• [What you will do]: Task for the records below: copy exactly from the first line on, stopping once the line with "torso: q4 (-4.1" is copied, and leave out the pictures.

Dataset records
※ ※ ※

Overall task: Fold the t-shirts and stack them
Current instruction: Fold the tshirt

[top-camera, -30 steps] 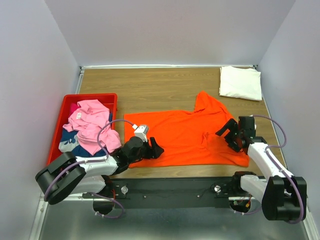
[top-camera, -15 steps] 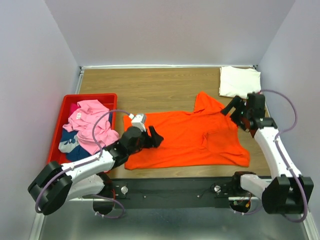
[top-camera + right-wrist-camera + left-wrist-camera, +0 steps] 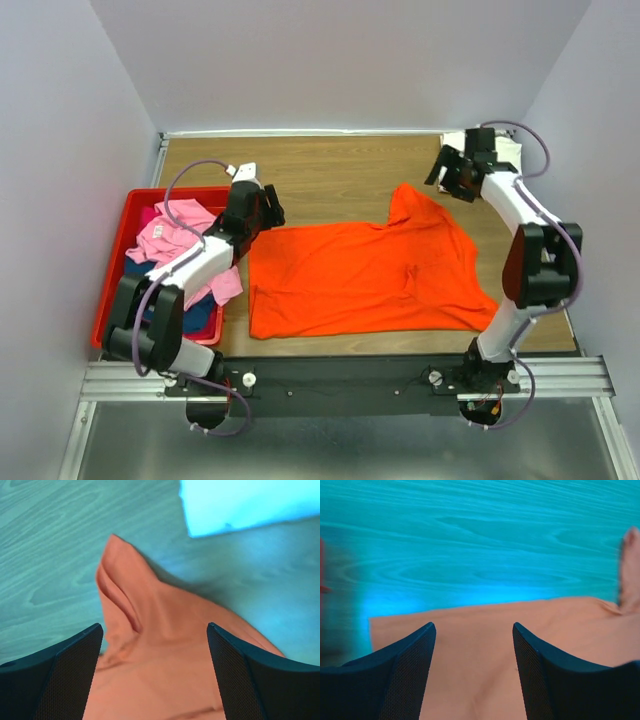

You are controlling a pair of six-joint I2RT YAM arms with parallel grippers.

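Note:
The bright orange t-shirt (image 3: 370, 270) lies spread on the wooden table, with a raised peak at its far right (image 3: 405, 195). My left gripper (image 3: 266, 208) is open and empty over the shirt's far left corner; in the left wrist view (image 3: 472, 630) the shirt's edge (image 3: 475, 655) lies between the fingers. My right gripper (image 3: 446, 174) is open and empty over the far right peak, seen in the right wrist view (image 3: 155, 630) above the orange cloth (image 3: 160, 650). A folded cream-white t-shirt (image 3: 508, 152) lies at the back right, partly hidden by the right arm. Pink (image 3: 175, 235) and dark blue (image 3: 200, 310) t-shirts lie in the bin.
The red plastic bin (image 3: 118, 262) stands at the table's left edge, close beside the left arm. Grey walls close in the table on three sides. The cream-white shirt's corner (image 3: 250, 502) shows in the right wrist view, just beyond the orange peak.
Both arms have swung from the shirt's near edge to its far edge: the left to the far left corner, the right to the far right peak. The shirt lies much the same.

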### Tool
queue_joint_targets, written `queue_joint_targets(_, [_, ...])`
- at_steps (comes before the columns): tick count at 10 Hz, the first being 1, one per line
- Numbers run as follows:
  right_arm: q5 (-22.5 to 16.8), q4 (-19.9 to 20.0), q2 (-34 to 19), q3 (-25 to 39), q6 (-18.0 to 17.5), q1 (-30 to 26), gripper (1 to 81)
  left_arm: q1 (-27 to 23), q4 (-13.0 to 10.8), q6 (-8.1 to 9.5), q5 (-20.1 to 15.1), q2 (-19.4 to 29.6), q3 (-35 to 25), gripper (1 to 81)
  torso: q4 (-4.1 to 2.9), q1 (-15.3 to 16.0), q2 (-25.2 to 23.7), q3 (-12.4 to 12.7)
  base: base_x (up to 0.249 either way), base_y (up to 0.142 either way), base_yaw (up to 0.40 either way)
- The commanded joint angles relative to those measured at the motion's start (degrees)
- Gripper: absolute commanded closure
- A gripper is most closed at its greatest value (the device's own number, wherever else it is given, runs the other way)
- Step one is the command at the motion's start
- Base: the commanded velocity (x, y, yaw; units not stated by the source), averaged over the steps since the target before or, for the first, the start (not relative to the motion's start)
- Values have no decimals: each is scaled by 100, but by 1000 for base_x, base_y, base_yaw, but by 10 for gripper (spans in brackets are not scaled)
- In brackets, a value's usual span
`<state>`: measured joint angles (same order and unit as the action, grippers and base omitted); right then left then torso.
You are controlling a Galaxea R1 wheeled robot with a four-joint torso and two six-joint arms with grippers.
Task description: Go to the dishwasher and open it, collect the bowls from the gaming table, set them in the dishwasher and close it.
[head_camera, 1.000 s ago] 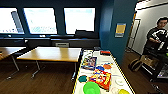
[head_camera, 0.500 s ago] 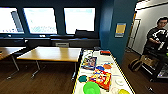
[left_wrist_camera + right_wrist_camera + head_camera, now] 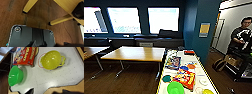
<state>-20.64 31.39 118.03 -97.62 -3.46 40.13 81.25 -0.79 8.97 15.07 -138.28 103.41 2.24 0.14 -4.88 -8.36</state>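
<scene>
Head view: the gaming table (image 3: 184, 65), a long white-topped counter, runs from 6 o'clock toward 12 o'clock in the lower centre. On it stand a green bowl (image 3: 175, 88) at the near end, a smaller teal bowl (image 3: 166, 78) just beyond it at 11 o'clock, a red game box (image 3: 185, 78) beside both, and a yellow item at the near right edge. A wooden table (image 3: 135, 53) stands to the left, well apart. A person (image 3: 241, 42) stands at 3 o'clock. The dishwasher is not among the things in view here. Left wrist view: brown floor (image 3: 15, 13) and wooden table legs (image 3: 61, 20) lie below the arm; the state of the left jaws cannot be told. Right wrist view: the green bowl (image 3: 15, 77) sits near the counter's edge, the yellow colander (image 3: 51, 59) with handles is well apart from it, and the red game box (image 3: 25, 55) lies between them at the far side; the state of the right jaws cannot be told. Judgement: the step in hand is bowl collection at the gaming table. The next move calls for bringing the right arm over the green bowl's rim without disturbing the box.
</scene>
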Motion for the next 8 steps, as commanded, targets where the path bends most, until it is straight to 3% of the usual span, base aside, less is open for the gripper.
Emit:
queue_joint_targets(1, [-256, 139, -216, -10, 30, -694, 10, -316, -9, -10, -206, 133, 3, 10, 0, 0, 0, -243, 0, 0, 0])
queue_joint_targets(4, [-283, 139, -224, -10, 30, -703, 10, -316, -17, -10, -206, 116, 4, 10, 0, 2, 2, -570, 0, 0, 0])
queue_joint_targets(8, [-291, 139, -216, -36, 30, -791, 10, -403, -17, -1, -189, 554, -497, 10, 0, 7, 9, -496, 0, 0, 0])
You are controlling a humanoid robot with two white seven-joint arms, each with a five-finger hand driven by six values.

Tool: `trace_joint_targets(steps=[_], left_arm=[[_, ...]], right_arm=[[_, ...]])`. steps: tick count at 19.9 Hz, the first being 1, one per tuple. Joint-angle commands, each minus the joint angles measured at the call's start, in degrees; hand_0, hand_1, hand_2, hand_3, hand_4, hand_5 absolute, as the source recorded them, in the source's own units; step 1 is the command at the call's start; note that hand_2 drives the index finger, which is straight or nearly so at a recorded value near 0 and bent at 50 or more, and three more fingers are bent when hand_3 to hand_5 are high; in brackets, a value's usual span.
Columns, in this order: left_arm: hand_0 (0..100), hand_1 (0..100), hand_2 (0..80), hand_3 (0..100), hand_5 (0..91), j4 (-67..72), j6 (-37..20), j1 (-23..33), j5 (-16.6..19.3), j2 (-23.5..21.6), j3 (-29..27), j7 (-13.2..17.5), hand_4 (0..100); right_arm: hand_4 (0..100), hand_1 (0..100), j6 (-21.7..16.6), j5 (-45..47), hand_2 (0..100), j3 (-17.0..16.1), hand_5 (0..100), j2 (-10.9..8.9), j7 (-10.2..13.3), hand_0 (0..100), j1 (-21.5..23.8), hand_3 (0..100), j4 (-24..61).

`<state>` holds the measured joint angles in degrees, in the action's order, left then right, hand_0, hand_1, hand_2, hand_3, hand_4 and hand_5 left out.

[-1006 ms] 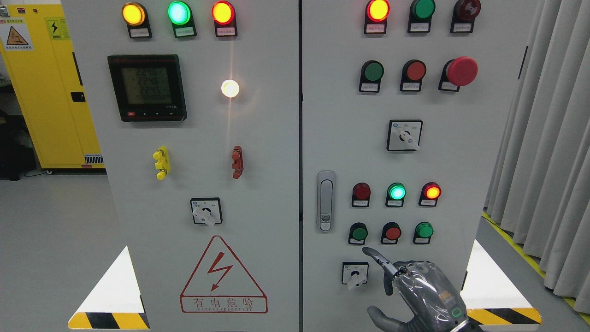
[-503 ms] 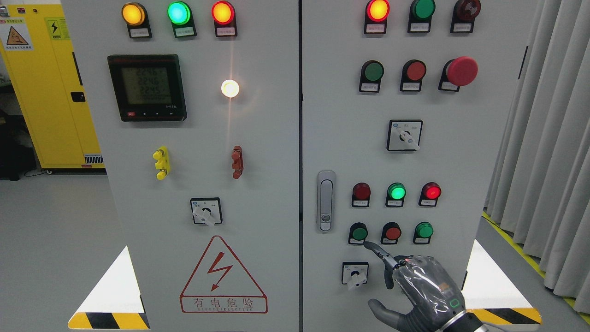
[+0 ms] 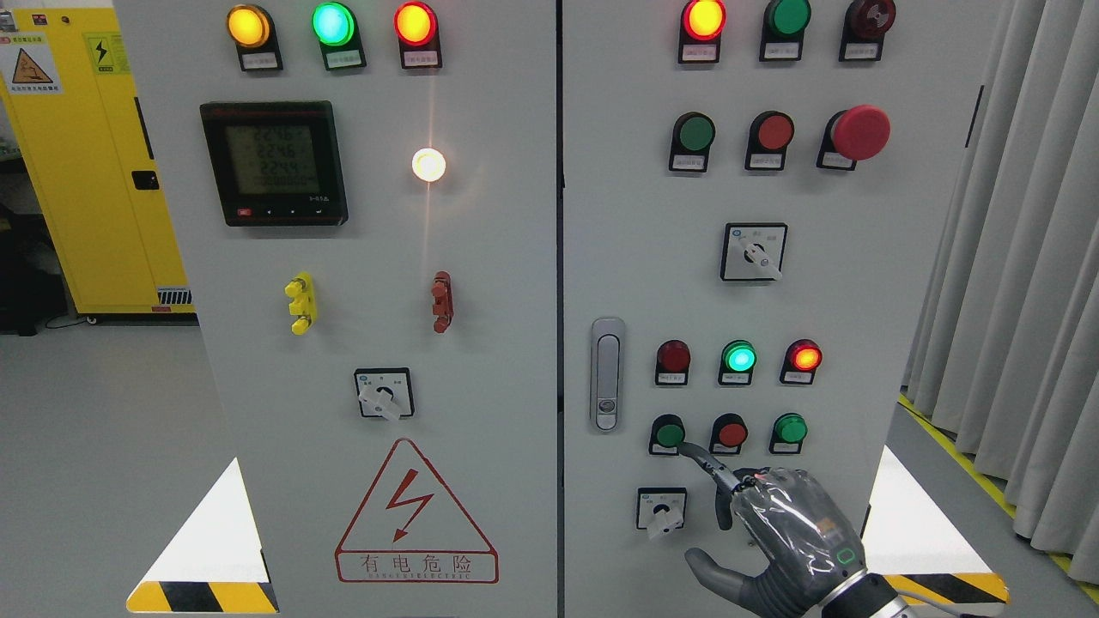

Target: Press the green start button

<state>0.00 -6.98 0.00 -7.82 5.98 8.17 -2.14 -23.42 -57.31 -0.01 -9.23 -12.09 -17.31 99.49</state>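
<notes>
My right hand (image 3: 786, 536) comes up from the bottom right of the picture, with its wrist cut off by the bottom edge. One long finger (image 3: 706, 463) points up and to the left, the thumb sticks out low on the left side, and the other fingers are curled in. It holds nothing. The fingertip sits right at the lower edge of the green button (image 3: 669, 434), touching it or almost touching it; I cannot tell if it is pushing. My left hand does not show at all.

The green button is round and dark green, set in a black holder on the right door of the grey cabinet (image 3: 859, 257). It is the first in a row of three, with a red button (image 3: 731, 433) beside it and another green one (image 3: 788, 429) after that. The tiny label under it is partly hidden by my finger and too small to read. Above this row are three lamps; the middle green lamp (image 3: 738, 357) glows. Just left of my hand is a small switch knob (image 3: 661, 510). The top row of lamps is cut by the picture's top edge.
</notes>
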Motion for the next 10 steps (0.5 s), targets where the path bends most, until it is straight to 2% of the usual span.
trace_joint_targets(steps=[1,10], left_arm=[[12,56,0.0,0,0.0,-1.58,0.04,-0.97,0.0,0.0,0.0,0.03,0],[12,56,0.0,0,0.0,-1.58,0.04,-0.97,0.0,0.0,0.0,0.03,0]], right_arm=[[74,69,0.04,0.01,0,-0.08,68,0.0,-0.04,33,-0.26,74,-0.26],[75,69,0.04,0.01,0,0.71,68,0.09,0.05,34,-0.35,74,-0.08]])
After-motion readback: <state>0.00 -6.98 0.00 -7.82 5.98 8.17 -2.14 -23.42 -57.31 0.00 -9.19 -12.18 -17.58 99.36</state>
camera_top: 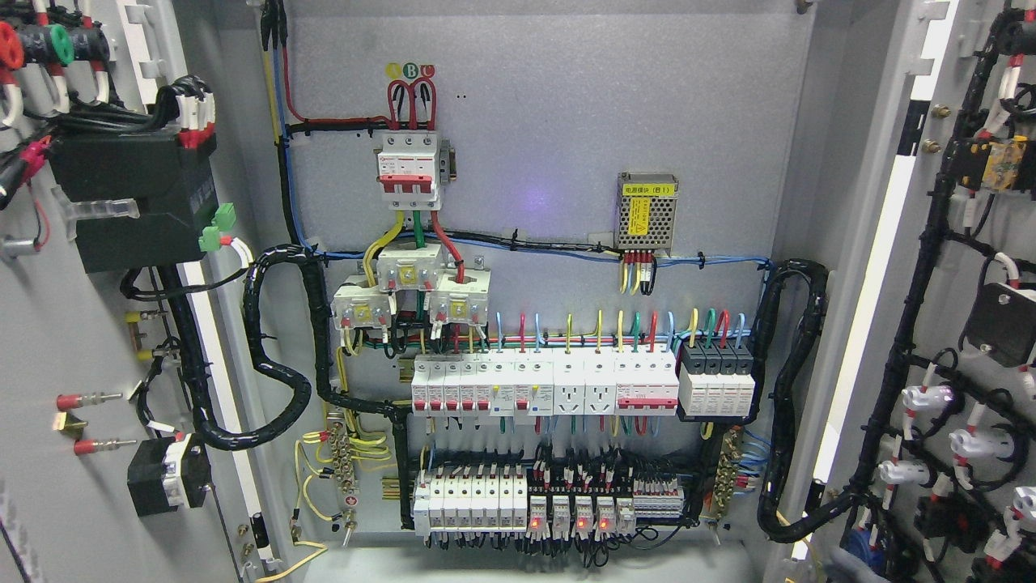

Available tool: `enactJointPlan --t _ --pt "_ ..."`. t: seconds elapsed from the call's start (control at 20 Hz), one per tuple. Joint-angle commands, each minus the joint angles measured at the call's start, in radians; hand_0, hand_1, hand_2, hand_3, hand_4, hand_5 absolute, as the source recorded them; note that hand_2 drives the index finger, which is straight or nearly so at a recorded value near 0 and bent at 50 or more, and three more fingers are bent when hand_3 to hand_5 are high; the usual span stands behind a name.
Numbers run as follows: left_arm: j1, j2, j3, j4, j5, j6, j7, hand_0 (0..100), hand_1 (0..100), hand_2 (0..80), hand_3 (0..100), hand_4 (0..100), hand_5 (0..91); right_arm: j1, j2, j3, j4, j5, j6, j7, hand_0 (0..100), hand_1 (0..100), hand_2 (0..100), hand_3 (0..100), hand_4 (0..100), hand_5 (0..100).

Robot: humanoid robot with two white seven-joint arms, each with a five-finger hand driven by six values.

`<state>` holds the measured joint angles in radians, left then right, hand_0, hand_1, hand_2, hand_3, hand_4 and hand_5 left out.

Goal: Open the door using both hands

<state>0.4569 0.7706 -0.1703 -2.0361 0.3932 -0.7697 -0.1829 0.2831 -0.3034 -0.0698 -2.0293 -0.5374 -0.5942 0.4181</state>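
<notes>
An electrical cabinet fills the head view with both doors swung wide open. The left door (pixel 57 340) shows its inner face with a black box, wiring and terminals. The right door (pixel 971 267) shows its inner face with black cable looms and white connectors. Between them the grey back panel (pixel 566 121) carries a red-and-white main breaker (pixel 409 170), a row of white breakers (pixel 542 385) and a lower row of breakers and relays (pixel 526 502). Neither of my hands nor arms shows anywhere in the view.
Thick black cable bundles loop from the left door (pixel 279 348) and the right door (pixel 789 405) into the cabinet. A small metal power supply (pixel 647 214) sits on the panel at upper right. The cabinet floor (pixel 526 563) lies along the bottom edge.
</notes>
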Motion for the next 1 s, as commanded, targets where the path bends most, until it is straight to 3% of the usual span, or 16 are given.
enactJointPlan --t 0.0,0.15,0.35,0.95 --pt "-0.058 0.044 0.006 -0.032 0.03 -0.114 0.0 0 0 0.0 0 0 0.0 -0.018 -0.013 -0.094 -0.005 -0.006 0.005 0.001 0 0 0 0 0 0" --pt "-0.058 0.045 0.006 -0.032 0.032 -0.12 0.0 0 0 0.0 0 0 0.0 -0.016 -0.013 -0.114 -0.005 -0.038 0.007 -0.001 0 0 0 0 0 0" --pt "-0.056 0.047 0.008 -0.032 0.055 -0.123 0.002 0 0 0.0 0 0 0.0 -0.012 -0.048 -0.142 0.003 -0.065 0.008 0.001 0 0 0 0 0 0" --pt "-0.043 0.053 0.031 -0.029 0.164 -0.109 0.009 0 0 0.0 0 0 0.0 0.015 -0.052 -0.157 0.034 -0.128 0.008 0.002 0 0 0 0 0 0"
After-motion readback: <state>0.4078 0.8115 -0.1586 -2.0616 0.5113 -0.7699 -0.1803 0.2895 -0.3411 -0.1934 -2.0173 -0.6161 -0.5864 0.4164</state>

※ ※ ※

• [Output of the exercise]:
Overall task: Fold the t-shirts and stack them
Current instruction: Fold the tshirt

[top-camera, -30 steps] 
[top-camera, -15 steps] 
[top-camera + right-wrist-camera + left-wrist-camera, +0 steps] 

You are controlling a pair of six-joint I2RT YAM arms with parallel grippers.

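Note:
The bright orange t-shirt (image 3: 370, 270) lies spread on the wooden table, with a raised peak at its far right (image 3: 405, 195). My left gripper (image 3: 266, 208) is open and empty over the shirt's far left corner; in the left wrist view (image 3: 472, 630) the shirt's edge (image 3: 475, 655) lies between the fingers. My right gripper (image 3: 446, 174) is open and empty over the far right peak, seen in the right wrist view (image 3: 155, 630) above the orange cloth (image 3: 160, 650). A folded cream-white t-shirt (image 3: 508, 152) lies at the back right, partly hidden by the right arm. Pink (image 3: 175, 235) and dark blue (image 3: 200, 310) t-shirts lie in the bin.
The red plastic bin (image 3: 118, 262) stands at the table's left edge, close beside the left arm. Grey walls close in the table on three sides. The cream-white shirt's corner (image 3: 250, 502) shows in the right wrist view, just beyond the orange peak.
Both arms have swung from the shirt's near edge to its far edge: the left to the far left corner, the right to the far right peak. The shirt lies much the same.
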
### Tool
queue_joint_targets, written `queue_joint_targets(_, [_, ...])`
- at_steps (comes before the columns): tick count at 10 Hz, the first being 1, one per line
- Numbers run as follows:
  right_arm: q5 (-22.5 to 16.8), q4 (-19.9 to 20.0), q2 (-34 to 19), q3 (-25 to 39), q6 (-18.0 to 17.5), q1 (-30 to 26), gripper (1 to 81)
  left_arm: q1 (-27 to 23), q4 (-13.0 to 10.8), q6 (-8.1 to 9.5), q5 (-20.1 to 15.1), q2 (-19.4 to 29.6), q3 (-35 to 25), gripper (1 to 81)
  torso: q4 (-4.1 to 2.9), q1 (-15.3 to 16.0), q2 (-25.2 to 23.7), q3 (-12.4 to 12.7)

This completes the response.